*Exercise aim*. Retype all of the data that follows, line for line.
----
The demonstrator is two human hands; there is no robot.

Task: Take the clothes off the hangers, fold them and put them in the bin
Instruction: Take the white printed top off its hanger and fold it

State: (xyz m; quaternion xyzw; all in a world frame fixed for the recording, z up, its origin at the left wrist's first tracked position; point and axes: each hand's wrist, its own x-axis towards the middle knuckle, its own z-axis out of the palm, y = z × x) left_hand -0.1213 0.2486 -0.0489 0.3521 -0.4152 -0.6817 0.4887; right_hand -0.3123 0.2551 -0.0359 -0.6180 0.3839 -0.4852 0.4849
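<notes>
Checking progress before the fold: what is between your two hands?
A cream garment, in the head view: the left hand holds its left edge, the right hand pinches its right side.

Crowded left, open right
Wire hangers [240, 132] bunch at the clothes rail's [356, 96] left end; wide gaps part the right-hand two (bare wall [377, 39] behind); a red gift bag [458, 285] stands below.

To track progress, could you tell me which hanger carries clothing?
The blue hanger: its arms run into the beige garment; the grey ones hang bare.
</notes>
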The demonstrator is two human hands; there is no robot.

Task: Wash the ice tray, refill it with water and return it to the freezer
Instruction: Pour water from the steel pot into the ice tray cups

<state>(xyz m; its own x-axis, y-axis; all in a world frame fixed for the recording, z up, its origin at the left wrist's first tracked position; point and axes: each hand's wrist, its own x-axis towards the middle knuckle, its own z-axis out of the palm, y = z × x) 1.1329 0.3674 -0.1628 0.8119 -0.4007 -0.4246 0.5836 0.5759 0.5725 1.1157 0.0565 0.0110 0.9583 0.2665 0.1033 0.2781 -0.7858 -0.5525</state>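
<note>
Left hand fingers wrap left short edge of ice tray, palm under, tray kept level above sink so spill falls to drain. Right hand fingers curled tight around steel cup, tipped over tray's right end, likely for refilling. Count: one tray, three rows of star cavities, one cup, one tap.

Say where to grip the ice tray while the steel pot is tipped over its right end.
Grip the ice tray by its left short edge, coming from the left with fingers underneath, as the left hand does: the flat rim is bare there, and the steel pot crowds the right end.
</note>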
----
*Solved exercise*.
The demonstrator is two human hands; there is no robot.

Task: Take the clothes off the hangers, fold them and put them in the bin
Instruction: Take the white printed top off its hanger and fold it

State: (xyz m; quaternion xyzw; all in a world frame fixed for the recording, z up, its origin at the left wrist's first tracked position; point and axes: each hand's wrist, its own x-axis towards the middle knuckle, its own z-axis out of the palm, y = z × x) left_hand -0.1213 0.2486 -0.0489 0.3521 -0.4152 -0.6817 0.4887; right_hand -0.3123 0.2551 -0.0359 -0.6180 0.3839 -0.4852 0.4849
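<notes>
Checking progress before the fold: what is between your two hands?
A cream garment, in the head view: the left hand holds its left edge, the right hand pinches its right side.

Crowded left, open right
Wire hangers [240, 132] bunch at the clothes rail's [356, 96] left end; wide gaps part the right-hand two (bare wall [377, 39] behind); a red gift bag [458, 285] stands below.

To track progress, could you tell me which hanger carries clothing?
The blue hanger: its arms run into the beige garment; the grey ones hang bare.
</notes>
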The demonstrator is two human hands; there is no robot.

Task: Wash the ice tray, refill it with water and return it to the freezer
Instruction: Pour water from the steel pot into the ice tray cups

<state>(xyz m; its own x-axis, y-axis; all in a world frame fixed for the recording, z up, its origin at the left wrist's first tracked position; point and axes: each hand's wrist, its own x-axis towards the middle knuckle, its own z-axis out of the palm, y = z × x) 1.1329 0.3674 -0.1628 0.8119 -0.4007 -0.4246 0.5836 0.5759 0.5725 1.1157 0.0565 0.0110 0.9583 0.2665 0.1033 0.2781 -0.7858 -0.5525</state>
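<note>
Left hand fingers wrap left short edge of ice tray, palm under, tray kept level above sink so spill falls to drain. Right hand fingers curled tight around steel cup, tipped over tray's right end, likely for refilling. Count: one tray, three rows of star cavities, one cup, one tap.

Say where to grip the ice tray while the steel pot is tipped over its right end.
Grip the ice tray by its left short edge, coming from the left with fingers underneath, as the left hand does: the flat rim is bare there, and the steel pot crowds the right end.
</note>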

What was asked now has a complete answer.